__WHAT YOU HAVE TO DO__
From the data below, repeat exactly the lines from the line with "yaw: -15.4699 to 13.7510" to the line with "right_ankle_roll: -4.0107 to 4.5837", both included.

__Entries taken from a collection__

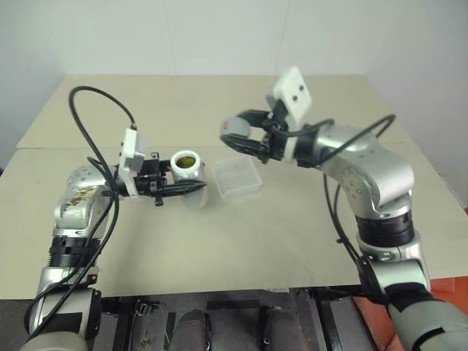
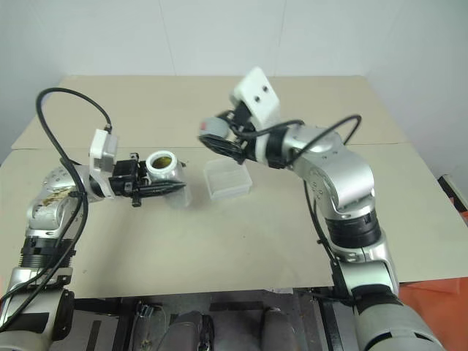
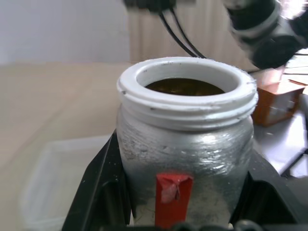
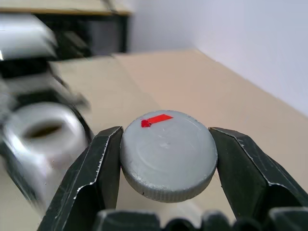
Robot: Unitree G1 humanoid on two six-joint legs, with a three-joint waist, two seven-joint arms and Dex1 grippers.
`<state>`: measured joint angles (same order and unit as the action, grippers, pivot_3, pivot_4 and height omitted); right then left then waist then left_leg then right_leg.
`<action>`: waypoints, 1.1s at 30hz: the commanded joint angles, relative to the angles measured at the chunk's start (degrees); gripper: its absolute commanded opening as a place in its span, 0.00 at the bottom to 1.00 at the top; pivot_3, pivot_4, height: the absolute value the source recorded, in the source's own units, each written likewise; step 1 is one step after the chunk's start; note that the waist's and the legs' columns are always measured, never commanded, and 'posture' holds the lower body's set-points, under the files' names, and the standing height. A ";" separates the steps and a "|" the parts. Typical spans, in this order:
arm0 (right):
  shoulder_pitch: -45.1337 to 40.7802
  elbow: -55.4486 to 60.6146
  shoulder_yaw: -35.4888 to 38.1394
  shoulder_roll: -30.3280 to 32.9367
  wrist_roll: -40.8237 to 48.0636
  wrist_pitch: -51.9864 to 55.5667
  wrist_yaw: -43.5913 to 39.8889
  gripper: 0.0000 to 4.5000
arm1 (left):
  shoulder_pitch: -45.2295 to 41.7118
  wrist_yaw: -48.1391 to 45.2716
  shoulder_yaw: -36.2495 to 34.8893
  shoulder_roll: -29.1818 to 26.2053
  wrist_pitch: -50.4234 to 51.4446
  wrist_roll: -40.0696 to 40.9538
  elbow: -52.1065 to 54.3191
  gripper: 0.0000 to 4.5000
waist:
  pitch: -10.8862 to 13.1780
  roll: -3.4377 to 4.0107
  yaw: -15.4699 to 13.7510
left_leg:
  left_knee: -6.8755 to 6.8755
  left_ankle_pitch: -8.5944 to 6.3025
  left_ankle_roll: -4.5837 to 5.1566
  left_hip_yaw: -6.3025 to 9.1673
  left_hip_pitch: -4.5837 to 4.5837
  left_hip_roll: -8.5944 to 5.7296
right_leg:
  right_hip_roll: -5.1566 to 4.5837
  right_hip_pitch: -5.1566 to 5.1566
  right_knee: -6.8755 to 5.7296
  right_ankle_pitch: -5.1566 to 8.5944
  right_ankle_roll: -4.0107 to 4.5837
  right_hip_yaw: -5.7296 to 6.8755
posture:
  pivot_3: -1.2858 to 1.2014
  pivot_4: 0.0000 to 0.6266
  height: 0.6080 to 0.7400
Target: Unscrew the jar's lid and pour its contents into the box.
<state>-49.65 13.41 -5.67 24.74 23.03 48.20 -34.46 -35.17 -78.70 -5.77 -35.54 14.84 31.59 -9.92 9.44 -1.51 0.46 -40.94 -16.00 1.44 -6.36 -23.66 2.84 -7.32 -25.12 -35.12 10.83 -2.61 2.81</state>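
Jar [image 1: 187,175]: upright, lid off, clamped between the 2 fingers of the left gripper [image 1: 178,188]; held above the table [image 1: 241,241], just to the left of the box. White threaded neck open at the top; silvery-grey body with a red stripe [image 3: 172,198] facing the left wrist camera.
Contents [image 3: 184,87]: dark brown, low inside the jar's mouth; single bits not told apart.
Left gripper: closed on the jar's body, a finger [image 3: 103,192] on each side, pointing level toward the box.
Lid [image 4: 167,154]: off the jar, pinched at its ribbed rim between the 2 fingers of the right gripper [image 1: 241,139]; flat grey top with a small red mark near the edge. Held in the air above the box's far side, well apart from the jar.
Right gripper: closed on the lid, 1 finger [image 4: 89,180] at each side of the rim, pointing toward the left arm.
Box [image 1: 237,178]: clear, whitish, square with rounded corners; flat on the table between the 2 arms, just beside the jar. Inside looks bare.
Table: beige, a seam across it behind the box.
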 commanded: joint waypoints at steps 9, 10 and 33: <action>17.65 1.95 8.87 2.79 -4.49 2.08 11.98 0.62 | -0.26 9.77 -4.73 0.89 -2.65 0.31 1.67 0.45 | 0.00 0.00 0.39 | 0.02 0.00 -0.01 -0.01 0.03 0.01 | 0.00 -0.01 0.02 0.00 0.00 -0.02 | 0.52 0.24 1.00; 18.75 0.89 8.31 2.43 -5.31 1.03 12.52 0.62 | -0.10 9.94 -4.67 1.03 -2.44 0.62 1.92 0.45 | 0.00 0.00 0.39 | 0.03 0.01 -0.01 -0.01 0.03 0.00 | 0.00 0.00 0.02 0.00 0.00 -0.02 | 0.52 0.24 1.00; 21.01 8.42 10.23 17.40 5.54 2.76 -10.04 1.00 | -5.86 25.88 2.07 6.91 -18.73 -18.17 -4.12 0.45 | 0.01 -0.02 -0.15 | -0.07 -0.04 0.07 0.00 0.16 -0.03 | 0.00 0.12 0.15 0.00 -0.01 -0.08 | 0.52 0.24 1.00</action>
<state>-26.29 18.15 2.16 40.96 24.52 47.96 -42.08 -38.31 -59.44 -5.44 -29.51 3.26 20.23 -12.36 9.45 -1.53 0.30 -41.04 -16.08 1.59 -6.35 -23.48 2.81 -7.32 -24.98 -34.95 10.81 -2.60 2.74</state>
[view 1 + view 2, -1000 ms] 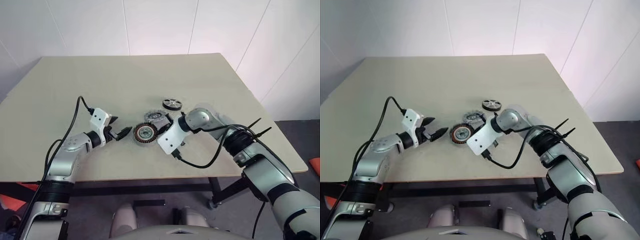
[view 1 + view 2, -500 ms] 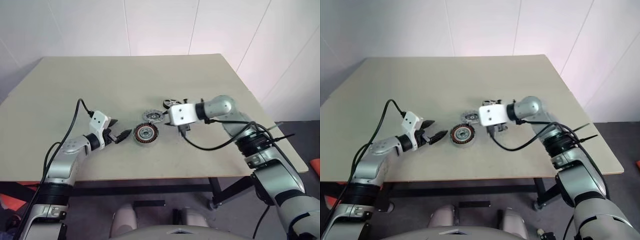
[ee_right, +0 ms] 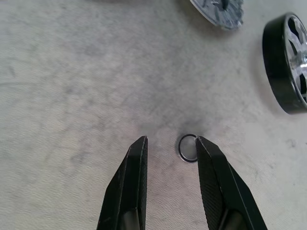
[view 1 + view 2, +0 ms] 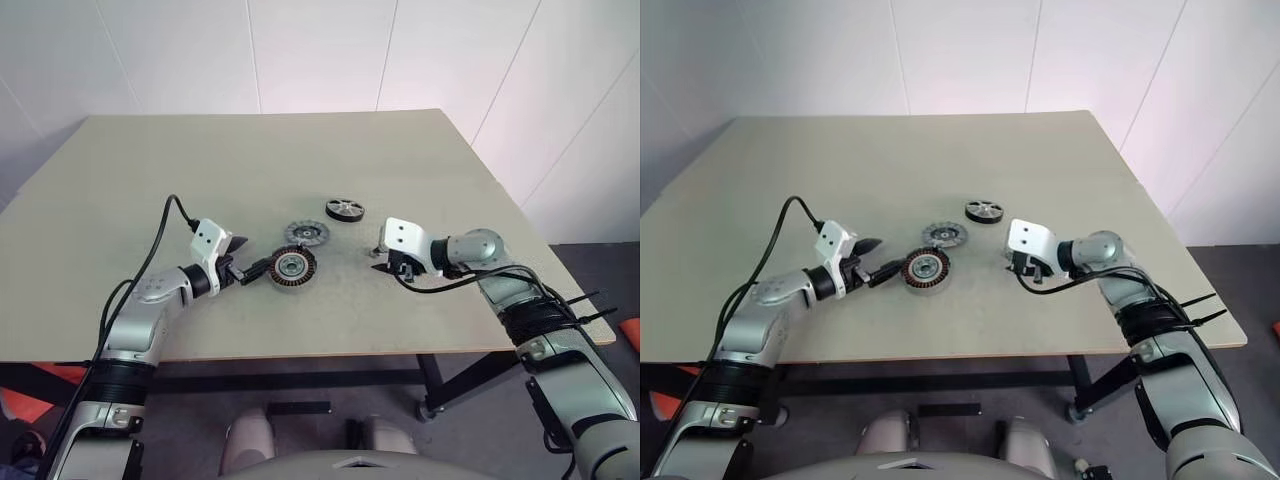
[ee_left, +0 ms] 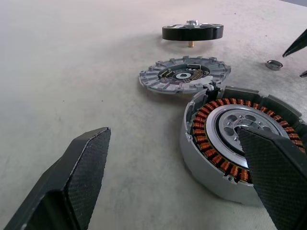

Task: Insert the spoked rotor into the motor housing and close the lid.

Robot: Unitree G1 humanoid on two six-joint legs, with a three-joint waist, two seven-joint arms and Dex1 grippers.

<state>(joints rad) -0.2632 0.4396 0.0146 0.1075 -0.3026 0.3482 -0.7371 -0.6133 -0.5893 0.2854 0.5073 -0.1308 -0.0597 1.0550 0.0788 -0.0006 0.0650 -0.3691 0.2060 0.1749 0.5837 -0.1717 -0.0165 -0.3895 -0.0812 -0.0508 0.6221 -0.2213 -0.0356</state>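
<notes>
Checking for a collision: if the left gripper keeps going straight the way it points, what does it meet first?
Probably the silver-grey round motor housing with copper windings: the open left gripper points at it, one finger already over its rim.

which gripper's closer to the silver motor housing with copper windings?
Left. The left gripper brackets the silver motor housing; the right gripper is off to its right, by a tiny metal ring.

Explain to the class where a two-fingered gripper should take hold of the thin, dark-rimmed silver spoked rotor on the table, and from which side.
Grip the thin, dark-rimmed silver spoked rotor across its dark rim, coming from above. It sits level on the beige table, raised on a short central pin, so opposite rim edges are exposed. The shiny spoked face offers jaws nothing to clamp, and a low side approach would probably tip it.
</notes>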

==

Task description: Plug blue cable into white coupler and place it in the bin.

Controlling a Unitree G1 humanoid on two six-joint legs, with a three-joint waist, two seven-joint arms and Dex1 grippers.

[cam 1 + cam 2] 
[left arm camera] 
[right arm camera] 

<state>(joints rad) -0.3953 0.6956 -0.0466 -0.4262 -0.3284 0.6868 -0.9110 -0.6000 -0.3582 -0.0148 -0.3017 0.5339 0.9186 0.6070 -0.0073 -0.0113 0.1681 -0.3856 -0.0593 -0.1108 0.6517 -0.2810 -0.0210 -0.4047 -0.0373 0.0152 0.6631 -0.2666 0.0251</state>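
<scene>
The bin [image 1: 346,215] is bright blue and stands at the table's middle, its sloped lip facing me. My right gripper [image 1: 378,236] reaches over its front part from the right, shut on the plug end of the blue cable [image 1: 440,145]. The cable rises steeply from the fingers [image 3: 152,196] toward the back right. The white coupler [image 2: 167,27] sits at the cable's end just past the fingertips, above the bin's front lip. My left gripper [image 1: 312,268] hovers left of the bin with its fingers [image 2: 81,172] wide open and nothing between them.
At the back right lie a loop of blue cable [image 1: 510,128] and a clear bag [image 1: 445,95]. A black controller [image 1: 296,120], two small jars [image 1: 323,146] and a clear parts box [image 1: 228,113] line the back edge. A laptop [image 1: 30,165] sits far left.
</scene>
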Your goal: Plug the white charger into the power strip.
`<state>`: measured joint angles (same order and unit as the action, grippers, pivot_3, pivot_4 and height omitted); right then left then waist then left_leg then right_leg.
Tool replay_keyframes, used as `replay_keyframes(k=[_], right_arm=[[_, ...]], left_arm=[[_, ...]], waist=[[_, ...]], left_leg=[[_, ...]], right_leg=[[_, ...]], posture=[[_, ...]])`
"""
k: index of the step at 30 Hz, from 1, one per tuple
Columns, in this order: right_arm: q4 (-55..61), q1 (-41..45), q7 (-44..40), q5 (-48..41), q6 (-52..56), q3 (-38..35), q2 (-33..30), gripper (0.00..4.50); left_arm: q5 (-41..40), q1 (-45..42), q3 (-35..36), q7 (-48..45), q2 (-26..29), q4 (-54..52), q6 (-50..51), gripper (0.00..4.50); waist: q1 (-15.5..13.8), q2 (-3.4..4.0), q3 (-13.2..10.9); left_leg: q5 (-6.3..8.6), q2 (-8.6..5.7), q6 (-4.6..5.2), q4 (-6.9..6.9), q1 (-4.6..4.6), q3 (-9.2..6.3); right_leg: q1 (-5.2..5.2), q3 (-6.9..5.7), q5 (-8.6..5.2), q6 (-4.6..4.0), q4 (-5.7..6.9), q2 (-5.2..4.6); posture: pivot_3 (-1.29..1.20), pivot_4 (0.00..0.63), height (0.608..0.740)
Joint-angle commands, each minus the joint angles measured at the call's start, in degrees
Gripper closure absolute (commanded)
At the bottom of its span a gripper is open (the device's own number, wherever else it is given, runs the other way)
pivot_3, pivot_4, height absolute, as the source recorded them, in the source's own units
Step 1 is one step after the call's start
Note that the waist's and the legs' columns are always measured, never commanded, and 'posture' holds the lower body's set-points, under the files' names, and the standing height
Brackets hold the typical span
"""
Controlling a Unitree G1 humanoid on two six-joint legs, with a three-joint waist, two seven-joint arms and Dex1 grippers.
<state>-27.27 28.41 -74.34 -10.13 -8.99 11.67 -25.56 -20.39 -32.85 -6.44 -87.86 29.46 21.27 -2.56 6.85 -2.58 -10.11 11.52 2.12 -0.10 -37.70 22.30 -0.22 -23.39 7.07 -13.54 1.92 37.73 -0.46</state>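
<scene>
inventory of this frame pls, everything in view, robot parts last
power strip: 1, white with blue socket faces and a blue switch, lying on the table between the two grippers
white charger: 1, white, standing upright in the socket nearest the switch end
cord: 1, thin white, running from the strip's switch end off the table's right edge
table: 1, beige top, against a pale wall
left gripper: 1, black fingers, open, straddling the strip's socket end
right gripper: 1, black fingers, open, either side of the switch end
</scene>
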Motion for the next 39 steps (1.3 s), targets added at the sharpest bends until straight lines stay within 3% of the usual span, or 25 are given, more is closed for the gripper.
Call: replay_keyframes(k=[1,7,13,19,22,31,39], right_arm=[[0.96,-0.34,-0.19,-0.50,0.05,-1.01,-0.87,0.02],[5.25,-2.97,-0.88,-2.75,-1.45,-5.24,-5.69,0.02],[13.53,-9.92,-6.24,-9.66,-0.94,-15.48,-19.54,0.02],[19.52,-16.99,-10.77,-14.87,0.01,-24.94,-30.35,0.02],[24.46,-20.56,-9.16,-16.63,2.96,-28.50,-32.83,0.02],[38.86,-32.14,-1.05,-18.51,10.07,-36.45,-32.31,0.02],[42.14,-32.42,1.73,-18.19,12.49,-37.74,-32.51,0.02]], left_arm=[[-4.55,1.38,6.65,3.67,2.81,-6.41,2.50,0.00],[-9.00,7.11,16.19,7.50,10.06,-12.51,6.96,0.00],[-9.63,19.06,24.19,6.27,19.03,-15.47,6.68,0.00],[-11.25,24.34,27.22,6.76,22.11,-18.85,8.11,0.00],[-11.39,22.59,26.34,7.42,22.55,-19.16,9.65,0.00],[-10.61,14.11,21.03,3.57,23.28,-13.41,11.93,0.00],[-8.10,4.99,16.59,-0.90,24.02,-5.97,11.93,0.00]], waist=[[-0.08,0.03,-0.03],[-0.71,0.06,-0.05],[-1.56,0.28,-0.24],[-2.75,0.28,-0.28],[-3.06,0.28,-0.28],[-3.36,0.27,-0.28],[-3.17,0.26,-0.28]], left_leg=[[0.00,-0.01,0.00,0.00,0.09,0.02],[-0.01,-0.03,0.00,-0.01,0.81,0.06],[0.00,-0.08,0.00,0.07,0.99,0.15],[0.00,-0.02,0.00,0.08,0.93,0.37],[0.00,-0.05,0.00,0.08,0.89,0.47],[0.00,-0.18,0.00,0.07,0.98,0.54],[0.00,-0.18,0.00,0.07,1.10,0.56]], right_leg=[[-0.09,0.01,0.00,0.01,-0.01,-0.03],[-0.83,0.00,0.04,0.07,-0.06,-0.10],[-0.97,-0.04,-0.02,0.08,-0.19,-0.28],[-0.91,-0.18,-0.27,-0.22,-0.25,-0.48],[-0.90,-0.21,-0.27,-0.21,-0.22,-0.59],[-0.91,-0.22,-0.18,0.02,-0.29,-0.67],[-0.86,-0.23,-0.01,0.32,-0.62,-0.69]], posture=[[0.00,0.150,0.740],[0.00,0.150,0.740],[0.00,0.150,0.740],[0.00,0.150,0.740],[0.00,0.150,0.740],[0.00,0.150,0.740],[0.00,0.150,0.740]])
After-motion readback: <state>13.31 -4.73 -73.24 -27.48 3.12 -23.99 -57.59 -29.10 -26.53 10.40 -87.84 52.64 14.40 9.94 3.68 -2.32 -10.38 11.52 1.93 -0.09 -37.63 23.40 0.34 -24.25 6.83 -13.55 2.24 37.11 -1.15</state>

__TASK RESPONSE__
  yaw: -15.4699 to 13.7510
left_leg:
  left_knee: -6.8755 to 6.8755
  left_ankle_pitch: -8.5944 to 6.3025
  left_ankle_roll: -4.5837 to 5.1566
  left_hip_yaw: -6.3025 to 9.1673
  left_hip_pitch: -4.5837 to 4.5837
  left_hip_roll: -8.5944 to 5.7296
right_leg:
  right_hip_roll: -5.1566 to 4.5837
  right_hip_pitch: -5.1566 to 5.1566
  right_knee: -6.8755 to 5.7296
  right_ankle_pitch: -5.1566 to 8.5944
  right_ankle_roll: -4.0107 to 4.5837

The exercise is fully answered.